Exercise aim:
Nothing but the records, transcribed verbatim and stripped of images, should appear in the answer.

Raw data:

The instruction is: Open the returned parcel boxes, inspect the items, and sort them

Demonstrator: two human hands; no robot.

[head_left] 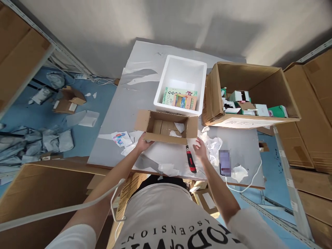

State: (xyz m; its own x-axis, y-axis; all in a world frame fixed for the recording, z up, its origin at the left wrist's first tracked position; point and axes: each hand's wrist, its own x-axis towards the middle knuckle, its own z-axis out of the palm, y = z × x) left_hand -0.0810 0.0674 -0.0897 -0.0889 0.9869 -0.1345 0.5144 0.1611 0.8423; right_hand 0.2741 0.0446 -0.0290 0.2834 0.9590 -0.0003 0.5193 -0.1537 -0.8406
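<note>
Sitting on the grey-topped desk (141,95), between the two hands and toward the near side: a small, rectangular, open-topped brown cardboard box (166,138). Loose white paper scraps (178,127) inside, nothing else visible in it. Should be light; walls semi-stiff, flaps bendy at the creases. Not slippery, not fragile, but corners would crush if squeezed. Best hold: low on both end walls. Flaps alone would fold.

Left hand (145,143) is at the front-left corner and appears to hold it; most of those fingers are hidden under the flaps. Right hand (201,148) is loosely curled, fingers apart with nothing between them, just beside the right end flap; can't tell if it touches.

Just in front of the front-right corner: red-and-black utility knife (191,160), head end toward the box. Can't tell if the blade is out. Keep wrists off that line.

Behind: white foam box (183,69) with green and orange printed packs (185,101); can't tell if the two boxes touch. Right of that, a big brown carton (252,77), so tight there. Crumpled white paper (214,148) crowds the right hand's side, phone (225,162) beyond it. More room to the left, past the printed white packet (121,139). Near desk edge runs close to the torso.
</note>
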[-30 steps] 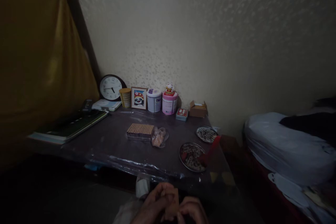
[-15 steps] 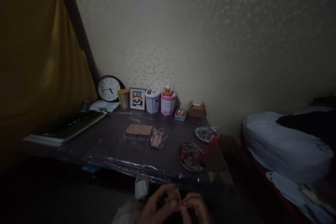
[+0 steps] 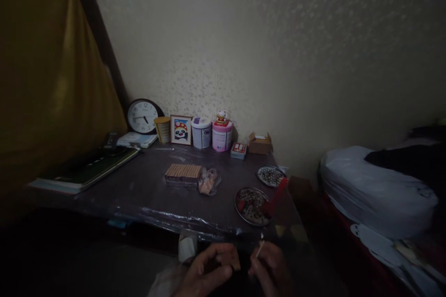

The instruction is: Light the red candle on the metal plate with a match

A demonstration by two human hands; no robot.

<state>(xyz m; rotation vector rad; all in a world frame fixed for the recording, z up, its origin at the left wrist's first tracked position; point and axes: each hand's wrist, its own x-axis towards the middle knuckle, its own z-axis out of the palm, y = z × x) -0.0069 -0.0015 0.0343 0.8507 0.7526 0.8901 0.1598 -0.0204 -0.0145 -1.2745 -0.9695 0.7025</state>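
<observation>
- A yellow curtain (image 3: 52, 83) fills the far left, with a dark post (image 3: 104, 46) running up beside it.
- On the left end of the dark table (image 3: 146, 195) lies a flat green book (image 3: 83, 169), with a paler booklet (image 3: 134, 139) behind it.
- Along the wall stand a round clock (image 3: 142, 116), a gold tin (image 3: 162, 129), a framed panda picture (image 3: 181, 130), a white canister (image 3: 201, 132) and a pink canister (image 3: 221, 135) with a small cat figure (image 3: 221, 116) on its lid.
- Further along come a little red-topped box (image 3: 239, 150) and an open cardboard box (image 3: 260, 143).
- Mid-table sits a block of tan pieces in a row (image 3: 183, 174), touching a crumpled clear bag (image 3: 209, 181).
- Right of those are two round metal plates (both with dark speckled contents): the nearer plate (image 3: 251, 206), with a red tool (image 3: 275, 197) leaning across its rim, and the farther plate (image 3: 271, 176).
- At the bottom edge, below the table's front, the left hand (image 3: 204, 271) is curled round a small brown block (image 3: 232, 260), thumb and fingers closed on it.
- Just beside it, the right hand (image 3: 272, 269) pinches a thin pale stick (image 3: 259, 249) between its fingertips, tip pointing up (the light is too dim to say more).
- At the far right lies a white bundle (image 3: 376, 190) with dark cloth (image 3: 407, 160) over it.
</observation>
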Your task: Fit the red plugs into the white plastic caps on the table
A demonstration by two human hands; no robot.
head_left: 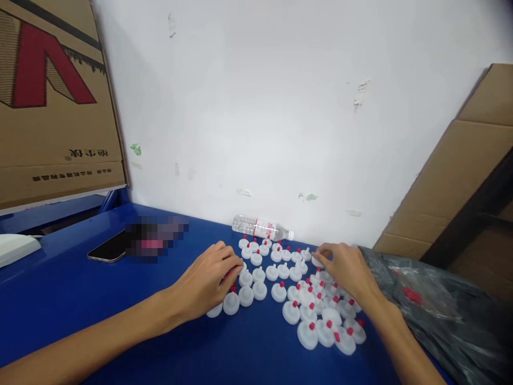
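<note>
Many white round caps with narrow nozzles stand on the blue table, many of them topped with small red tips. My left hand is closed at the left group, its thumb and fingers bent together over a small red tip. A white cap with a red tip stands just below these fingers. At the back of the right group, my right hand pinches a white nozzle cap, partly hidden by the fingers. Bare white nozzles without red tips, such as one white cap, stand between my hands.
A clear plastic bottle lies along the white wall. On the left are a phone, a blurred patch and a white device. A dark plastic bag lies at right. Cardboard stands on both sides, including a printed box.
</note>
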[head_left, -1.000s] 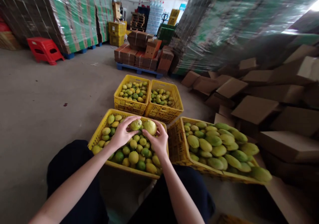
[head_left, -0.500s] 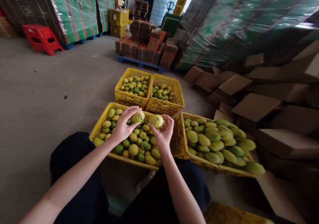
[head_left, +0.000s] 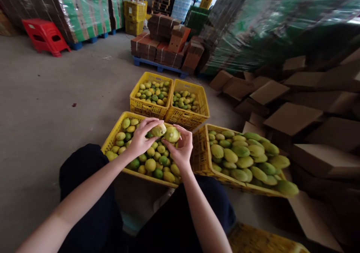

Answer space:
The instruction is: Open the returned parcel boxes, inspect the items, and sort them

Demonstrator: two human hands; no robot.

[head_left] 

State: (xyz m; its own x-axis, y-axis; all in a world frame fixed for the recording, z up, its origin at the left wrist's first tracked position; point and axes: each hand's wrist, its own x-axis towards the middle knuckle, its own z-axis out of the palm, y = z × x) left_hand -0.0810 0.0674 -0.0897 -0.0889 0.9869 -0.1345 0.5144 0.1611 0.8423; right_hand 0.2741 0.0446 -0.0290 0.2834 0.9590 -0.0003 0.5193 -0.1537 -0.8406
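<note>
Sitting on the grey-topped desk (141,95), between the two hands and toward the near side: a small, rectangular, open-topped brown cardboard box (166,138). Loose white paper scraps (178,127) inside, nothing else visible in it. Should be light; walls semi-stiff, flaps bendy at the creases. Not slippery, not fragile, but corners would crush if squeezed. Best hold: low on both end walls. Flaps alone would fold.

Left hand (145,143) is at the front-left corner and appears to hold it; most of those fingers are hidden under the flaps. Right hand (201,148) is loosely curled, fingers apart with nothing between them, just beside the right end flap; can't tell if it touches.

Just in front of the front-right corner: red-and-black utility knife (191,160), head end toward the box. Can't tell if the blade is out. Keep wrists off that line.

Behind: white foam box (183,69) with green and orange printed packs (185,101); can't tell if the two boxes touch. Right of that, a big brown carton (252,77), so tight there. Crumpled white paper (214,148) crowds the right hand's side, phone (225,162) beyond it. More room to the left, past the printed white packet (121,139). Near desk edge runs close to the torso.
</note>
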[-30 steps] 
[-15 steps] 
[+0 steps] 

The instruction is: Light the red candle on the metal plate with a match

A demonstration by two human hands; no robot.

<state>(xyz m; rotation vector rad; all in a world frame fixed for the recording, z up, its origin at the left wrist's first tracked position; point and axes: each hand's wrist, its own x-axis towards the middle knuckle, its own z-axis out of the palm, y = z × x) -0.0069 -0.0015 0.0343 0.8507 0.7526 0.8901 0.1598 -0.0204 -0.0145 -1.2745 -0.9695 0.7025</state>
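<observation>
- A yellow curtain (image 3: 52, 83) fills the far left, with a dark post (image 3: 104, 46) running up beside it.
- On the left end of the dark table (image 3: 146, 195) lies a flat green book (image 3: 83, 169), with a paler booklet (image 3: 134, 139) behind it.
- Along the wall stand a round clock (image 3: 142, 116), a gold tin (image 3: 162, 129), a framed panda picture (image 3: 181, 130), a white canister (image 3: 201, 132) and a pink canister (image 3: 221, 135) with a small cat figure (image 3: 221, 116) on its lid.
- Further along come a little red-topped box (image 3: 239, 150) and an open cardboard box (image 3: 260, 143).
- Mid-table sits a block of tan pieces in a row (image 3: 183, 174), touching a crumpled clear bag (image 3: 209, 181).
- Right of those are two round metal plates (both with dark speckled contents): the nearer plate (image 3: 251, 206), with a red tool (image 3: 275, 197) leaning across its rim, and the farther plate (image 3: 271, 176).
- At the bottom edge, below the table's front, the left hand (image 3: 204, 271) is curled round a small brown block (image 3: 232, 260), thumb and fingers closed on it.
- Just beside it, the right hand (image 3: 272, 269) pinches a thin pale stick (image 3: 259, 249) between its fingertips, tip pointing up (the light is too dim to say more).
- At the far right lies a white bundle (image 3: 376, 190) with dark cloth (image 3: 407, 160) over it.
</observation>
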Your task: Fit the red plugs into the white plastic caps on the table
A demonstration by two human hands; no robot.
head_left: 
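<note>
Many white round caps with narrow nozzles stand on the blue table, many of them topped with small red tips. My left hand is closed at the left group, its thumb and fingers bent together over a small red tip. A white cap with a red tip stands just below these fingers. At the back of the right group, my right hand pinches a white nozzle cap, partly hidden by the fingers. Bare white nozzles without red tips, such as one white cap, stand between my hands.
A clear plastic bottle lies along the white wall. On the left are a phone, a blurred patch and a white device. A dark plastic bag lies at right. Cardboard stands on both sides, including a printed box.
</note>
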[head_left, -1.000s] 
[head_left, -0.500s] 
[head_left, +0.000s] 

No more output is expected here.